The play's Christians are repulsive hypocrites on the make, and the evening's most outrageously funny line comes from a plump friar, bitterly lamenting the fact that he hasn't had a chance to take the virginity of the heroine, whose death-bed confession he has just heard.
What's more, I suspect that throughout the play's history, even the most ferociously anti-Semitic have found themselves warming to the character of Barabas the Jew. As with Richard III, as with Hannibal Lecter, there is something damnably attractive about the sheer vitality and ingenuity of his evil. No one knew more than Marlowe about the allure of the forbidden.
With his diminutive stature and foxily disreputable appearance, Ian McDiarmid is never going to be a heroic actor, but I can think of few who can command a stage more compellingly or entertainingly.

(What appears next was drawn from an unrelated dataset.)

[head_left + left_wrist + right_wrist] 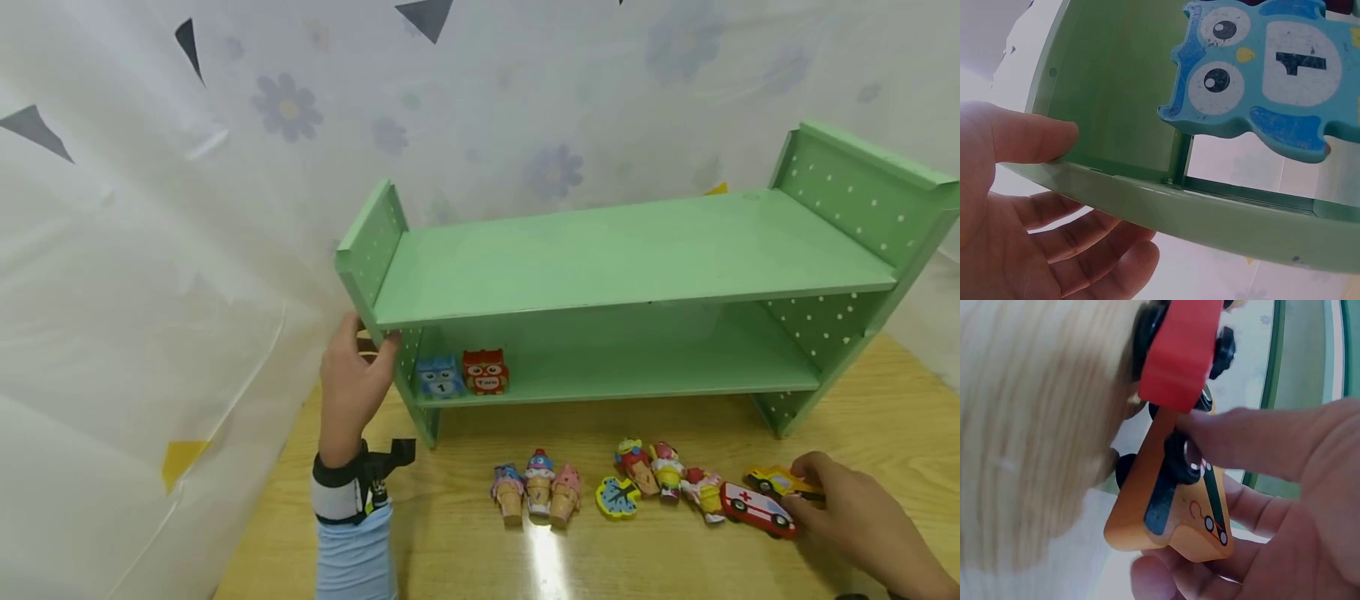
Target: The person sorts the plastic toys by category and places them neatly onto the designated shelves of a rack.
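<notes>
A green two-tier toy shelf [615, 258] with white-dotted side panels stands on the table. My left hand [356, 387] grips its left side panel, thumb on the inner face and fingers outside, as the left wrist view shows. Just inside that panel sit a blue owl block [440, 378] marked 1 and a red owl block [486, 372]. At the right, my right hand [855, 508] holds a yellow toy vehicle [1172, 506] between thumb and fingers. A red and white toy ambulance [757, 508] lies right beside it, close to the thumb.
In front of the shelf lie several ice-cream-cone figures [539, 483], a yellow-edged tree piece [618, 497], and more figures [667, 471] in a row toward the ambulance. The wooden table [450, 558] meets a flower-print sheet [225, 292] behind and at left.
</notes>
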### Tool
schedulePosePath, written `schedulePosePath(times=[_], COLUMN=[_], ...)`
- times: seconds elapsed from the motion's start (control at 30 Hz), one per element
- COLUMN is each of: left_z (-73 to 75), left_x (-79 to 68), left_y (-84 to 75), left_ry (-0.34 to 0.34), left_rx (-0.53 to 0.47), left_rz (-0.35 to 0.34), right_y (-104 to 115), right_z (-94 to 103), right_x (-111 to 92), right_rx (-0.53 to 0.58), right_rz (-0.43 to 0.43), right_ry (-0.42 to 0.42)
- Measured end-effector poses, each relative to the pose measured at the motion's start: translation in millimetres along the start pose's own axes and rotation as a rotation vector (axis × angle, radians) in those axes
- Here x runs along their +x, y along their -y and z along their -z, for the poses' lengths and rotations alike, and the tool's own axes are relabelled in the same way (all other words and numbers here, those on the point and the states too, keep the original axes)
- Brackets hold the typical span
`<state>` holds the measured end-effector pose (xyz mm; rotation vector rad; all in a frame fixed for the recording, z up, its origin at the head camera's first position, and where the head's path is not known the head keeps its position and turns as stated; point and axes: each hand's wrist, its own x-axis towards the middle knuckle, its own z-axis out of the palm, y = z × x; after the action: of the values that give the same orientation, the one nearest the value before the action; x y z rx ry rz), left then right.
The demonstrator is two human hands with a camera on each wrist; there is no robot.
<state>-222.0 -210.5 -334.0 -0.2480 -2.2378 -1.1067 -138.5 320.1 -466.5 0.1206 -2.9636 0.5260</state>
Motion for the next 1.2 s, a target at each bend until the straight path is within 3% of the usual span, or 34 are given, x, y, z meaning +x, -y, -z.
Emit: schedulePosePath(times=[0.27,0.5,0.83,1.0,1.2], left_z=[-0.8,-1.6,-1.1,-0.8,-1.3], left_x=[-0.4,0.7,0.0,-0.1,-1.5], left_y=[1.1,2.5,-0.6,-0.1,0.4], left_ry=[0.001,-0.004,0.007,0.009,0.008], left_rx=[-0.003,0.015,0.004,-0.003,-0.001], left_rz=[0.006,0.003,0.018,0.019,0.021], right_y=[1,11,68,97,126], right_z=[2.5,15.1,41.9,46.3,47.3], right_x=[5,8,18,29,46], right_rx=[0.040,0.062,0.135,0.203,0.238], right_rz=[-0.017,0.020,0.101,0.226,0.352], right_ry=[0.021,-0.106,-0.277,-0.372,-0.424])
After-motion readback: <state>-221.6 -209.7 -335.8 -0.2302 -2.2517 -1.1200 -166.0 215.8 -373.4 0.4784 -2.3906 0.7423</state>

As Barabas he delivers long knotty speeches with wit and precision, and his incredulous outrage, guttural accent and spot-on timing often put me in mind of the great Jewish stand-up Jackie Mason.
There are some great tours de force here, most notably when Barabas outlines his past atrocites with all the smug satisfaction of a bore down the pub describing the swanky features on his new car. Yet McDiarmid has the capacity to chill as well as amuse. There's a brilliant scene when, gazing at the audience as he hugs his daughter, you see the precise, almost mystical moment when he wills himself to complete evil ("I'll rouse my senses and awake myself"). And though much of his performance is played with an irresistible joviality (at times he actually dances for sheer joy at his own daring) there are moments when the voice suddenly goes dead and the eyes go disconcertingly blank, and you find yourself shivering in the presence of a psycho.
Inevitably, many of the supporting characters seem drab in comparison. David Yelland, though, is memorably vile as the morally odious, sanctimonious governor of Malta, Adam Levy has a sexy allure as Barabas's serviceable slave, Ithamore, and the lugubrious Robert Demeger is hilarious as a much abused friar. Poppy Miller however could make much more of Barabas's cruelly abused daughter, Abigail, potentially a richer and more poignant role than Jessica in The Merchant of Venice.
Michael Grandages's fleet production captures the play's hurtling energy, and Christopher Oram contributes a satisfyingly solid walled-courtyard design. Incidentally, keep your eyes peeled at the end: the last glimpse of Barabas offers a final flourish of bad-taste bravura that Marlowe himself would have relished.